» Source material
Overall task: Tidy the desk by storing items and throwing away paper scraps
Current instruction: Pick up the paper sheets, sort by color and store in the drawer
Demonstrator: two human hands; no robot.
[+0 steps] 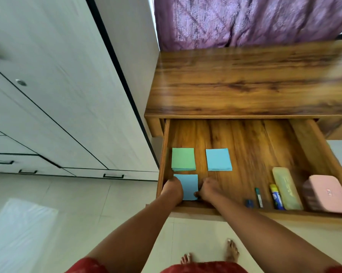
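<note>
At the far left stand white wardrobe doors (pixel 53 107) with low drawers, and a white plastic sheet (pixel 18 239) lies on the tiled floor (pixel 111 196). The wooden desk (pixel 251 83) fills the right half of the view, with a purple curtain (pixel 245 20) behind it. Its drawer (pixel 264 138) is pulled out toward the person.

In the drawer's near-left corner lies a blue paper stack (pixel 189 185), held between both hands. The left hand (pixel 173 189) sits against the stack's left edge, next to the drawer's left wall, fingers curled down over that edge. The right hand (pixel 207 189) sits at the stack's right edge, its thumb touching the stack's near-right corner and its fingers bent down beside the paper; I cannot tell how firmly either hand grips.

Just beyond the left hand, along the left wall, lies a green paper stack (pixel 183 159). To its right, apart from it, is a second blue stack (pixel 218 159).

Along the drawer's front edge toward the right lie a small blue object (pixel 249 202), a green pen-like stick (pixel 258 197), a glue stick (pixel 276 197) and a translucent yellowish case (pixel 286 188). A pink box (pixel 328 195) sits in the near-right corner.
</note>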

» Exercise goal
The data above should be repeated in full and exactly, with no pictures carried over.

» Task result
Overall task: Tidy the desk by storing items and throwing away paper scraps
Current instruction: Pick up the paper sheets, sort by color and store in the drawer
Demonstrator: two human hands; no robot.
[+0 steps] 
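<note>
At the far left stand white wardrobe doors (pixel 53 107) with low drawers, and a white plastic sheet (pixel 18 239) lies on the tiled floor (pixel 111 196). The wooden desk (pixel 251 83) fills the right half of the view, with a purple curtain (pixel 245 20) behind it. Its drawer (pixel 264 138) is pulled out toward the person.

In the drawer's near-left corner lies a blue paper stack (pixel 189 185), held between both hands. The left hand (pixel 173 189) sits against the stack's left edge, next to the drawer's left wall, fingers curled down over that edge. The right hand (pixel 207 189) sits at the stack's right edge, its thumb touching the stack's near-right corner and its fingers bent down beside the paper; I cannot tell how firmly either hand grips.

Just beyond the left hand, along the left wall, lies a green paper stack (pixel 183 159). To its right, apart from it, is a second blue stack (pixel 218 159).

Along the drawer's front edge toward the right lie a small blue object (pixel 249 202), a green pen-like stick (pixel 258 197), a glue stick (pixel 276 197) and a translucent yellowish case (pixel 286 188). A pink box (pixel 328 195) sits in the near-right corner.
</note>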

The exercise has been finished.